Both Alabama Solicitor General John Neiman and attorney James Blacksher, representing the plaintiffs, said Monday they believed the U.S. Supreme Court did not want to review the appeal while those claims are still pending.

“The court’s judgment was a very sensible one,” Neiman said. “It makes sense to decide the whole case at once rather than parcel it out into little pieces.”

The plaintiffs argued that the redistricting plan, approved after lengthy battles in the Alabama Legislature in May 2012 and approved by the U.S. Justice Department that October, created districts that spanned multiple counties. With the Alabama Legislature deciding most local legislation, the suit argued, unnecessarily splitting counties gave voters in County A a voice in the the affairs of County B, diluting the voting strength of residents of the latter.

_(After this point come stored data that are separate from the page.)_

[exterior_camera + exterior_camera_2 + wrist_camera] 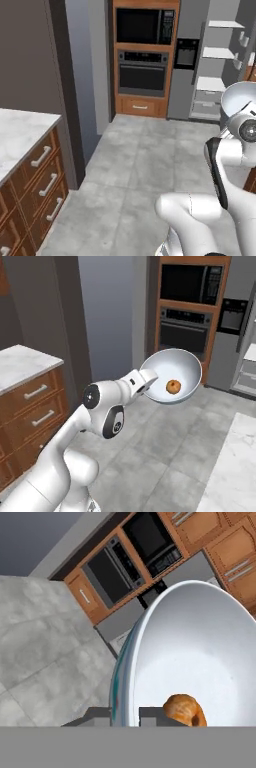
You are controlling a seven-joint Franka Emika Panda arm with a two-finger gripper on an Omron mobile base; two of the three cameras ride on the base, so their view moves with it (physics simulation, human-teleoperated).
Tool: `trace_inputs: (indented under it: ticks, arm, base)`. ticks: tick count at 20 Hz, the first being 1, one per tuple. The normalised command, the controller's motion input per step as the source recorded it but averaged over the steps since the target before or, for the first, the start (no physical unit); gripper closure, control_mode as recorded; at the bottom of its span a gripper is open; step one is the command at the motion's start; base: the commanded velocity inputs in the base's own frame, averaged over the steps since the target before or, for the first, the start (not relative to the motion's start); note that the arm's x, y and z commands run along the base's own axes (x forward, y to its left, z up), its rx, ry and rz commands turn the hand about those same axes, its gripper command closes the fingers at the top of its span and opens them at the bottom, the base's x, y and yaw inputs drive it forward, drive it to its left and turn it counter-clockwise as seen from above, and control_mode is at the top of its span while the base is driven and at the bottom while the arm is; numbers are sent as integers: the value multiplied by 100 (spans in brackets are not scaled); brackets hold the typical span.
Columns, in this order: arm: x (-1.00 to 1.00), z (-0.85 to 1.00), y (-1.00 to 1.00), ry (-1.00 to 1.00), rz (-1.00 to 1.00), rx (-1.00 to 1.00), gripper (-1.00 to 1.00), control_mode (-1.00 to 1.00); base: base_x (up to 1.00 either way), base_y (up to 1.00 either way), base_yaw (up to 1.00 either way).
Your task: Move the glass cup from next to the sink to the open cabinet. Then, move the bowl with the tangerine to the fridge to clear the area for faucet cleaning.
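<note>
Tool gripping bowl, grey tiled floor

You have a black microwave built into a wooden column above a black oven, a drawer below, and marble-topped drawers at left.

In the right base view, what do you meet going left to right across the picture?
Marble counter with wooden drawers → robot arm → bowl holding the tangerine → fridge.
</note>
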Motion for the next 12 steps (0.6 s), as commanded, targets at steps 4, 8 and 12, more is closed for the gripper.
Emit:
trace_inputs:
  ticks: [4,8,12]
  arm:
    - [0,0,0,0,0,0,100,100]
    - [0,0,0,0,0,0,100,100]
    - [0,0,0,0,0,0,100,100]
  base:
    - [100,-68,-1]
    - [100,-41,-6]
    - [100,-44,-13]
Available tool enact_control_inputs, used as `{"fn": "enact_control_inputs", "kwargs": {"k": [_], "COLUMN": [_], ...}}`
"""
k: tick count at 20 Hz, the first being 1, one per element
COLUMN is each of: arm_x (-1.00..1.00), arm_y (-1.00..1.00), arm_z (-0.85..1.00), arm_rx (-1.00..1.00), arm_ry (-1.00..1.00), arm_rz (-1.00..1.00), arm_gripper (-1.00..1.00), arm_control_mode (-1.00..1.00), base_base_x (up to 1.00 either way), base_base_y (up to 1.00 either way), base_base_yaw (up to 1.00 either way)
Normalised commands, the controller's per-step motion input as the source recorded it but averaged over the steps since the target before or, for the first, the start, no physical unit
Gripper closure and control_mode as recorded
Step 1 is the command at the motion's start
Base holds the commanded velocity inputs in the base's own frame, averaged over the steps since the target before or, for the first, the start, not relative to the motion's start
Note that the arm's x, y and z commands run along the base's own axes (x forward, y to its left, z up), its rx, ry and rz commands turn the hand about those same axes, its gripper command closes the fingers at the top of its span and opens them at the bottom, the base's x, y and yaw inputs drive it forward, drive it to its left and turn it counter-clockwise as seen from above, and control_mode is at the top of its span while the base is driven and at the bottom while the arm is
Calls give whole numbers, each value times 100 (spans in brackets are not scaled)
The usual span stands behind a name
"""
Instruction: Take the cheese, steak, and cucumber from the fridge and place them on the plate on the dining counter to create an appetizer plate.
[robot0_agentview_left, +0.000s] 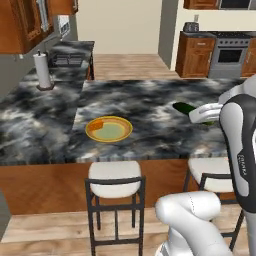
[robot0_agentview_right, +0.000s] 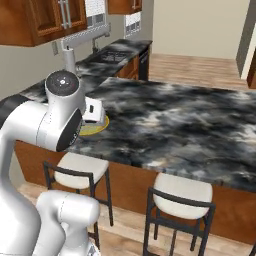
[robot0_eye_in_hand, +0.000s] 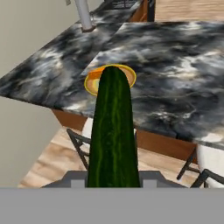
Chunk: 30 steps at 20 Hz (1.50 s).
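You have the cucumber clamped lengthwise in the gripper, sticking out ahead of the fingers over the counter. The plate lies beyond its tip, with something orange, likely the cheese, on it. Steak unconfirmed; the cucumber is not yet placed.

counter top: dining counter broad, bare marble right of and beyond the plate
plate: near front edge, orange piece on its left rim, pale centre free
left side: paper towel roll upright, well apart from plate
below edge: stools tucked under front
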Motion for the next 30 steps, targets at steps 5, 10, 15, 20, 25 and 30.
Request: {"fn": "enact_control_inputs", "kwargs": {"k": [5,10,15,20,25,30], "arm_x": [0,0,0,0,0,0], "arm_y": [0,0,0,0,0,0], "arm_z": [0,0,0,0,0,0], "arm_rx": [0,0,0,0,0,0], "arm_ry": [0,0,0,0,0,0], "arm_rz": [0,0,0,0,0,0], "arm_gripper": [100,100,100,100,100,100], "arm_control_mode": [100,100,100,100,100,100], "base_base_x": [78,91,95,43,23,19], "base_base_y": [100,100,74,16,8,6], "base_base_yaw": [-25,-27,-31,-14,-8,-3]}}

Blacksher said the lawmakers who designed the map were in violation of one man, one vote principles.

“Even though it would be necessary to split some counties, they split three or four times as many counties as necessary to comply with the one person one vote requirement,” he said.

The state argued that the claim should be dismissed for want of jurisdiction. The three-judge panel agreed, saying the Black Caucus did not have standing. The majority opinion by U.S. Circuit Judge Bill Pryor and U.S. District Judge William Watkins found that the plaintiffs had not established a connection between the redistricting law and the local delegation system in the Legislature, and noted that districts created in 2002 did not meet the plaintiffs’ requirements, either. U.S. District Judge Myron Thompson dissented.

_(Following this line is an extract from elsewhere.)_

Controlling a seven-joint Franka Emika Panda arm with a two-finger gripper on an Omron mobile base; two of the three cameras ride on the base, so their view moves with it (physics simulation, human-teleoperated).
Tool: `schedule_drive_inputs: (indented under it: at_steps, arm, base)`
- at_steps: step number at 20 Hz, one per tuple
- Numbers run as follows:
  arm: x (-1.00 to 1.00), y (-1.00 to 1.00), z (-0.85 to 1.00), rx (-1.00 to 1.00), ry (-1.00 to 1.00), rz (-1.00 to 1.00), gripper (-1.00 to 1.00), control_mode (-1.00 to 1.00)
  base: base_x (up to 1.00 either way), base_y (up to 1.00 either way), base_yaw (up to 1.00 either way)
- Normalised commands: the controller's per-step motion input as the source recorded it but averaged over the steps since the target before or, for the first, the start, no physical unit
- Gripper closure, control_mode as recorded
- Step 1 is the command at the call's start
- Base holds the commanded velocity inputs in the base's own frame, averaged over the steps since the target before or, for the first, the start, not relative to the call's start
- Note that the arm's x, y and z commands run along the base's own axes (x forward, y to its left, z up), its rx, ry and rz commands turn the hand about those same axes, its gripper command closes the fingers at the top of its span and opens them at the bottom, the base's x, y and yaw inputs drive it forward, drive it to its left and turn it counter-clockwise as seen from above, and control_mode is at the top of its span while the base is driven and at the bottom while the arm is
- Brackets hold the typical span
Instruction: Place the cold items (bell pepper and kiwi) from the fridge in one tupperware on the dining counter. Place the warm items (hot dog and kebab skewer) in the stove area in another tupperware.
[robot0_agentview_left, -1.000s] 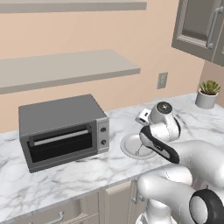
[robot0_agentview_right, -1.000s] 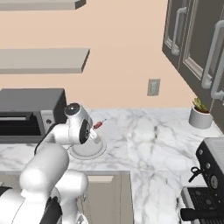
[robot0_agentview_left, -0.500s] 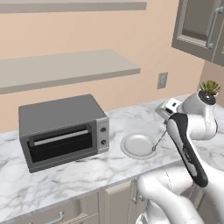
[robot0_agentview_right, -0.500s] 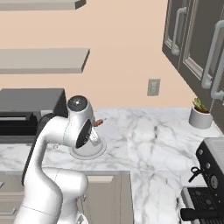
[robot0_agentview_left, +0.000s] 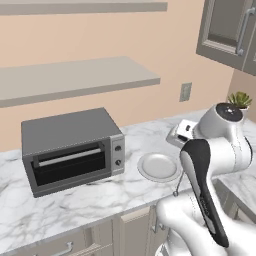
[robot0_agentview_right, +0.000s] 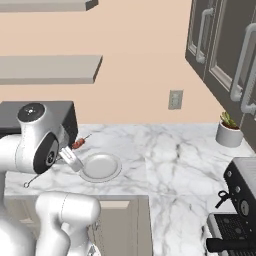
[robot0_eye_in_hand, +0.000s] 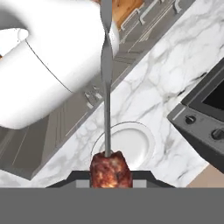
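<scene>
The gripper (robot0_eye_in_hand: 111, 177) is clamped on a kebab skewer (robot0_eye_in_hand: 107, 113), held above a white plate (robot0_agentview_left: 159, 166). The plate sits near the marble counter's (robot0_agentview_left: 75, 200) front edge, beside a toaster oven (robot0_agentview_left: 70, 148).

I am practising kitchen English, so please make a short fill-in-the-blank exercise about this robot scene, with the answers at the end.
1. The gripper is shut on the kebab ____.
2. The round white plate on the marble counter is ____.
3. The toaster oven stands to the ____ of the plate in the left base view.
4. The small potted plant stands beside the dark ____.

Answers: skewer; empty; left; cabinets
</scene>
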Motion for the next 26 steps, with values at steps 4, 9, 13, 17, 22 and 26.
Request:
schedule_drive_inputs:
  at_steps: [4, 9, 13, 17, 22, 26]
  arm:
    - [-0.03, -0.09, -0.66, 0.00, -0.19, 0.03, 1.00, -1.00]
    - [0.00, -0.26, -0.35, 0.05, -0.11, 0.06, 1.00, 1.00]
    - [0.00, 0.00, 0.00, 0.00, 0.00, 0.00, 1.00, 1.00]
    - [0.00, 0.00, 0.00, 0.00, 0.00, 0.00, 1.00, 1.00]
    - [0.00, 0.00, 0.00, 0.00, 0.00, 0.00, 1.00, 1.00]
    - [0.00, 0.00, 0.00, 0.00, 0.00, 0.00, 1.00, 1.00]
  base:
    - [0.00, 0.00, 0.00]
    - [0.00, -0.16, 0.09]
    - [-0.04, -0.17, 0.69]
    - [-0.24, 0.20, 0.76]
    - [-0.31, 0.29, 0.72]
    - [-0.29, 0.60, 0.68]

The three-judge panel heard oral arguments on the racial discrimination claims in mid-August. A ruling on those claims has not yet been made. Blacksher said that if the court rejects those arguments, they would try to appeal the county issue to the U.S. Supreme Court again.

In the last round of redistricting, Montgomery County saw House District 73, represented by Democrat Joe Hubbard, moved to Shelby County, while portions of Democratic Rep. Thad McClammy’s seat were divided among districts currently represented by Democratic Reps. David Colston and Charles Newton, both of whom live outside Montgomery. The county retained its two Senate seats.

Democrats repeatedly accused Republicans of drawing the districts to drive white Democrats from office and limit the power of black Democrats. Republicans, however, said they had to make adjustments due to population shifts, including growth in Shelby County and significant losses in Montgomery seats currently represented by Democratic Reps. Alvin Holmes and John Knight.